Aliases in Elasticsearch

Nobody is perfect and my name is not nobody. Elasticsearch mapping, as mappings of another storage engines, is rarely immutable. Because of that, index changes can provoke service downtime, according to size of reindexed data. But there are a trick to avoid this dead times.

This article covers the subject of aliases which can be helpful to limit server downtime. The first part explains the idea of alias. It also lists main use cases. The next part shows how to make aliases.

What aliases are ?

To understand the utility of aliases, we need first to understand how indexed documents are stored by Elasticsearch. Indices are immutable, so they never change. If we want to update one document, a new one is created in its place and the old one is marked as deleted. Documents are stored in segments. Each segment can contain documents of any type. It means that the changing of mapping in one type will need the reindexing of all documents. Reindexing is only necessary when fields definition changes or elements influencing indexation (as analyzers) change. If new fields are added, reindexing is not mandatory.

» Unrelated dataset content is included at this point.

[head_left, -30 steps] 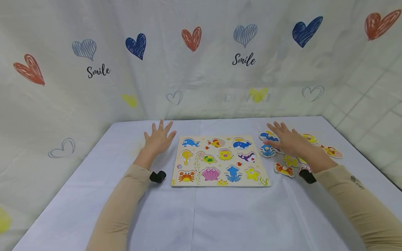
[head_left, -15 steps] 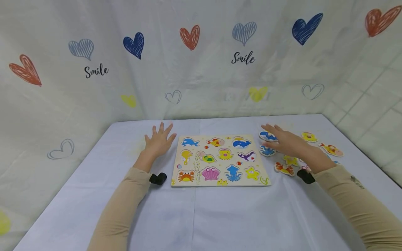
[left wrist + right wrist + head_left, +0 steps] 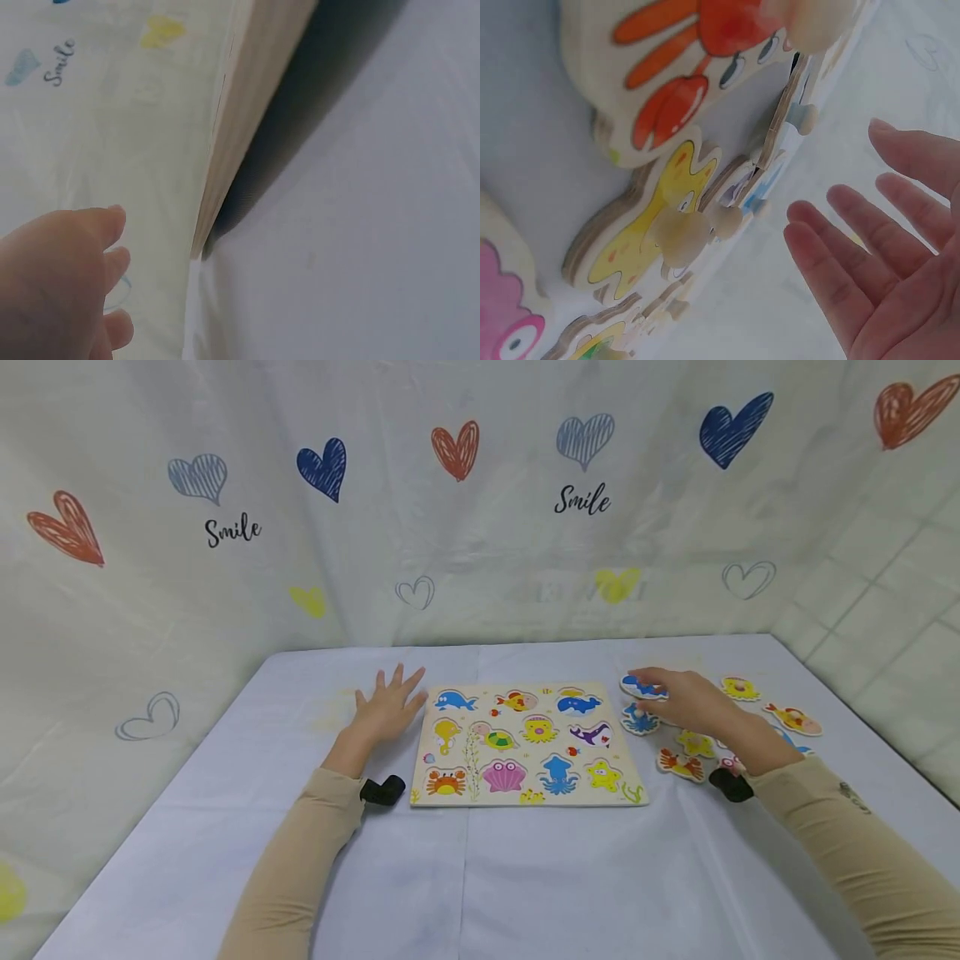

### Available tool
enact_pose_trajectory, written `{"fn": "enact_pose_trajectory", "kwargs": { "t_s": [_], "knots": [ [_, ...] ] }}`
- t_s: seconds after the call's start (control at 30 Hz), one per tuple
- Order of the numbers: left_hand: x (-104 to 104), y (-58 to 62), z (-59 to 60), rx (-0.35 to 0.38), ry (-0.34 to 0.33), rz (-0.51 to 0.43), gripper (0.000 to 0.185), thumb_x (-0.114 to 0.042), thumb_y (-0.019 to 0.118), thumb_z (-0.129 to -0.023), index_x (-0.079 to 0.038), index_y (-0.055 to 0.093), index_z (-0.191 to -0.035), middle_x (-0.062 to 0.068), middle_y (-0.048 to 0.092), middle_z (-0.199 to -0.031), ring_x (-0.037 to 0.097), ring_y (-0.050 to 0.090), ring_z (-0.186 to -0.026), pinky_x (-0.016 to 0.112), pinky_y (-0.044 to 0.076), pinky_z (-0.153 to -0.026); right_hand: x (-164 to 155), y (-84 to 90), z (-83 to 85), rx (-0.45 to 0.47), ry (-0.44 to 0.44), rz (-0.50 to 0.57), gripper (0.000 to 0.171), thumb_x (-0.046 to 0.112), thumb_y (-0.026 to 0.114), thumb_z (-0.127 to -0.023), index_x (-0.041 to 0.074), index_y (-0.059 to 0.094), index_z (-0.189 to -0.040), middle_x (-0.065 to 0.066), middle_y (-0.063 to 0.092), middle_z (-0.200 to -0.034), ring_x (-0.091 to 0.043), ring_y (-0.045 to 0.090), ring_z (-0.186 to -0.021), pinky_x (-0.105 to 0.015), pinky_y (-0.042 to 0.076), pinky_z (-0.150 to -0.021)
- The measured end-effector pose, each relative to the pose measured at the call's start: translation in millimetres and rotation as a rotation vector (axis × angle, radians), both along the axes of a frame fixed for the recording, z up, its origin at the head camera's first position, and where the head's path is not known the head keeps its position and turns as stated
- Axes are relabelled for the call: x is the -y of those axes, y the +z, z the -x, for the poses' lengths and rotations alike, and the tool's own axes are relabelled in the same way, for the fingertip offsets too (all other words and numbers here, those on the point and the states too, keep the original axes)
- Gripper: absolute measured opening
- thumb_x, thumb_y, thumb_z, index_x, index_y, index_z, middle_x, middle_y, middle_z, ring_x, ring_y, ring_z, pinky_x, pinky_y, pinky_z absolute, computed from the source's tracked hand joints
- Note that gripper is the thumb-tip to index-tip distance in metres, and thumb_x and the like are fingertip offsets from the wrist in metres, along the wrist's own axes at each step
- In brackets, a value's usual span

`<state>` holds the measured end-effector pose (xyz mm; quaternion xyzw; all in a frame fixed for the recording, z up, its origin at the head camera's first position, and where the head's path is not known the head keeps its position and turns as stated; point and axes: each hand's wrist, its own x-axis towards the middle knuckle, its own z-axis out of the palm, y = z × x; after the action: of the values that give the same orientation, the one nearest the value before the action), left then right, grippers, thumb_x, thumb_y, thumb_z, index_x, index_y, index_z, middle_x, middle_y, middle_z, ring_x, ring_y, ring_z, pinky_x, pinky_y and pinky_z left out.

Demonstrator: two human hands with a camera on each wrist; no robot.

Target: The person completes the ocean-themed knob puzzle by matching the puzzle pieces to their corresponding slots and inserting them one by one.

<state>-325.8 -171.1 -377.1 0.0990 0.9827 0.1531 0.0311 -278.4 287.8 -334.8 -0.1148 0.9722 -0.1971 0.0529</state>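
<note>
Now lowered from its hover, the right hand [image 3: 693, 700] touches the blue whale piece [image 3: 642, 686] with relaxed fingers, while the left hand [image 3: 387, 707], open and flat, has slid against the puzzle board [image 3: 525, 793], readying a pick-up.

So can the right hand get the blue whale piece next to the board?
Probably yes. The right hand hovers with straight fingers right over the blue whale piece, which lies face up on the table beside the puzzle board, and nothing covers it.

The board [image 3: 528, 745] is pale wood with a matt, painted top. The loose pieces [image 3: 681, 764] are wood too, smooth, with bright paint and little round pegs [image 3: 681, 236]. The tablecloth [image 3: 525, 877] is soft, matt cloth.
</note>
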Motion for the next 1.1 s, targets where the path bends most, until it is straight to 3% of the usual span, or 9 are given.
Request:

Reindexing is pretty trivial task. We only need to create new index and copy documents from old index, for example with bulk API. Next step is consist on calling this new index in consumer application. But it requires a lot of actions which can take some time. To avoid this kind of problems, aliases were created.

Alias can be though in term of symlink links in Elasticsearch. So alias is a supplementary layer between user and documents, so far presented as (from the bottom level): shard - index - user. This new layer is placed between index and user. In reality when user calls alias, it calls an index. And it's very useful in the case of reindexing because after this process we can simply switch alias to newly created index, without interrupting the service. Use cases of aliases can be resumed to:

Elasticsearch guide advises itself to use aliases instead of indices because they are cheap and help to avoid some problems, as the one presented with documents reindexing.

Aliases example

To set up an alias, we need to call _alias endpoint of aliased index. So, if we created index called "january", and we want to alias it with the name "month", we should send a PUT request on: /january/_alias/month. Aliases can be managed through _aliases endpoint which body is based on words representing actions to do on edited alias:

{"actions": [
  {"remove": {"alias": "alias_1", "index": "index_1"}}, 
  {"add": {"alias": "alias_2", "index": "index_2"}}
]}

In the case of our sample project, we create an alias on index called waitingforcode by sending this request http://localhost:9200/waitingforcode/_alias/french_football. The response should be:

{"acknowledged": true}

To confirm that this acknowledgment was correctly send, we can also send a GET request on http://localhost:9200/waitingforcode/_alias/*. It should list all aliases related to index waitingforcode:

{"waitingforcode":
  {"aliases":
    {"french_football":{}}
  }
}

In Java API, there are no differences between aliases and indices. Method used to generate request for given type stored in the index doesn't change. prepareSearch(String..indices) method supports as well index name as alias name:

private SearchRequestBuilder buildSearchRequestForType(String type) {
  return elasticSearchClient.prepareSearch(ElasticSearchConfig.ALIAS).setTypes(type);
}

This short article presents very important concept from the maintainability point of view - aliases. Thanks to them we can refactor our mapping without any downtime. They are also useful in the situations when we need to group logically related indexes together. And we also saw that adding or modifying alias is the question of one simple HTTP request. We also discovered that the use of aliases is transparent for Java API code.